2. Identify whether the purchase is a bottom-scooping purchase or a rising purchase. If it is a rising purchase, once you find a misjudgment, you must decisively stop the loss. If you don't have this determination, you can't participate in the rising purchase.

3. Distinguish whether this speculation is a short-term operation or a medium- to long-term operation. The biggest failure of short-term operation is not the profit or loss at a certain time, but because of a small mistake, the short-term operation becomes a medium-term operation, or even a long-term operation. People who do not know how to stop loss are not suitable for short-term operation, and will never become a short-term expert.

4. Recognize whether you are a conservative investor or an aggressive investor. You need to recognize your own operating style and skills. For example, some investors have enough time to watch the market and have a sense of the market. They can reduce the cost of being locked in by using the intraday "T 0" or short selling in the short term.

5. Distinguish whether the market index is at a high or low level when buying. When the market index is high, especially when there are many profitable orders in the market, investors are complacent and boastful, you should consider stop loss.

6. Distinguish the size of the future decline of the market and individual stocks . If there is a large decline in the future, you must resolutely stop the loss, especially for some stocks that were relatively popular in the early stage and had huge gains.

7. Distinguish whether the main force is washing the market or selling . If it is the main force selling , you must resolutely and thoroughly stop the loss. But remember: the main force selling may not be at a high level, and the main force washing the market may not be at a low level.

What are the stocks that can be covered?

First, it contains a huge number of large and small non-tradable stocks. Even the banker has run away, so the chance of losing more and more is quite high.

Second, strategic investors with a strong desire to cash out are allocated shares, which simply means they take the money and run away.

Third, varieties with high prices and suppressed by national industrial policies.

Fourth, if you have stocks that have lost their momentum and the main market makers have completely withdrawn from them, you must exchange them instead of blindly adding to your position.

In the future rebound, there will be many stocks that cannot return to their previous highs, which must be vigilant. In short, the stocks to be covered must belong to the following two types:

First, when short-term technical indicators are fully adjusted, such as KDJ, etc., which have completely bottomed out and formed an effective reversal technical pattern, it is a good time to gradually recover or cover short positions.

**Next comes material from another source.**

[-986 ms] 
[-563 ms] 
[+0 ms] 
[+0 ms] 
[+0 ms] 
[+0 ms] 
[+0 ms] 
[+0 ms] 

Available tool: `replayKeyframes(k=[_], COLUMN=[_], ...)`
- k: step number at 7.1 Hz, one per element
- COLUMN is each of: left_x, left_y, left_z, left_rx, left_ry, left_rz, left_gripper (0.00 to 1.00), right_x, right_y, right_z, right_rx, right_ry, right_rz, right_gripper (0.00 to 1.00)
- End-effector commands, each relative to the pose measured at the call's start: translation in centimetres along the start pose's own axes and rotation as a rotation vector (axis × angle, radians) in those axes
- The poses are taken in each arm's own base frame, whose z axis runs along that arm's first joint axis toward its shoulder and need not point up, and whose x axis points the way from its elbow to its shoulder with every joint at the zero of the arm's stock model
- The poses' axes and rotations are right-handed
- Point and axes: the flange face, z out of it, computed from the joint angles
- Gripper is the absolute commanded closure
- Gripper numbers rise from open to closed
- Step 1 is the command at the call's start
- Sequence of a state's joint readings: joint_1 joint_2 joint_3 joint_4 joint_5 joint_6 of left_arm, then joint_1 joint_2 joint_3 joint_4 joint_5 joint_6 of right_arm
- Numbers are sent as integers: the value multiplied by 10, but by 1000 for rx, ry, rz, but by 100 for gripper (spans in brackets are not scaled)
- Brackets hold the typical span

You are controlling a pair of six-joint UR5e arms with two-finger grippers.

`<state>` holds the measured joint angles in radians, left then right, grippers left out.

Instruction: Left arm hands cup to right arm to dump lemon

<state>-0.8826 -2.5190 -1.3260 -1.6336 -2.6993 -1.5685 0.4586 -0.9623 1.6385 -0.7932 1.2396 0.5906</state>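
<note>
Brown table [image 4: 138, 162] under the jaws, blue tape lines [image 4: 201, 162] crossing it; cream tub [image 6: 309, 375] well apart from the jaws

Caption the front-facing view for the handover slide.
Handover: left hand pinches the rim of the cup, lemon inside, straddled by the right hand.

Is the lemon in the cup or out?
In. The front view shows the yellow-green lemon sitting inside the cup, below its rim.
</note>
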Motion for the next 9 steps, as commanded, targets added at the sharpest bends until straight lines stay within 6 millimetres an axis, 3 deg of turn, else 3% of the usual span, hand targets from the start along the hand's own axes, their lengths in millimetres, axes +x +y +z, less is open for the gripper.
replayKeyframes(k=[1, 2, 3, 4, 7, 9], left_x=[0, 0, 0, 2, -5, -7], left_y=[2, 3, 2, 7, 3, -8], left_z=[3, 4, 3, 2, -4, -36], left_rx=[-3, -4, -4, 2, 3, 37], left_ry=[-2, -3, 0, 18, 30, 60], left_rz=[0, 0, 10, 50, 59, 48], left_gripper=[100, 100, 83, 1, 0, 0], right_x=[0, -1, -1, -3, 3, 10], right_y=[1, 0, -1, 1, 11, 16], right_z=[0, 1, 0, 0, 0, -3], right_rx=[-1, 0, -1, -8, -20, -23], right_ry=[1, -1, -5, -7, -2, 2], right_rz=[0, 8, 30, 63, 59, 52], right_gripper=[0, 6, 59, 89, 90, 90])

Second, stocks with obvious market maker actions and intact medium- and long-term trends.

Obviously, the overall trend of the market is not good, but many stocks in the two cities are still in a relatively healthy upward channel. They will stop falling when they adjust to the annual line. Any patient and careful investor can easily copy the bottom of the band smoothly in the area of   the annual line. Once it enters the previous high point area, it is necessary to resolutely sell it, and wait patiently for the stock price to fall back in the rest of the time.

Covering a position is an important way for those who are heavily trapped to save themselves. They should strive to make clear judgments and avoid mistakes, otherwise they will suffer greater losses. The types of stocks to be covered should adhere to the principle of "covering the strong and not the weak, covering the small and not the big, covering the new and not the old". The meaning is that in any rebound or rise, the biggest opportunity belongs to the strong stocks , and the funds for covering a position must not be used to buy unpopular stocks, weak stocks, and stagnant stocks that appear in the shape of a straight line on the technical chart.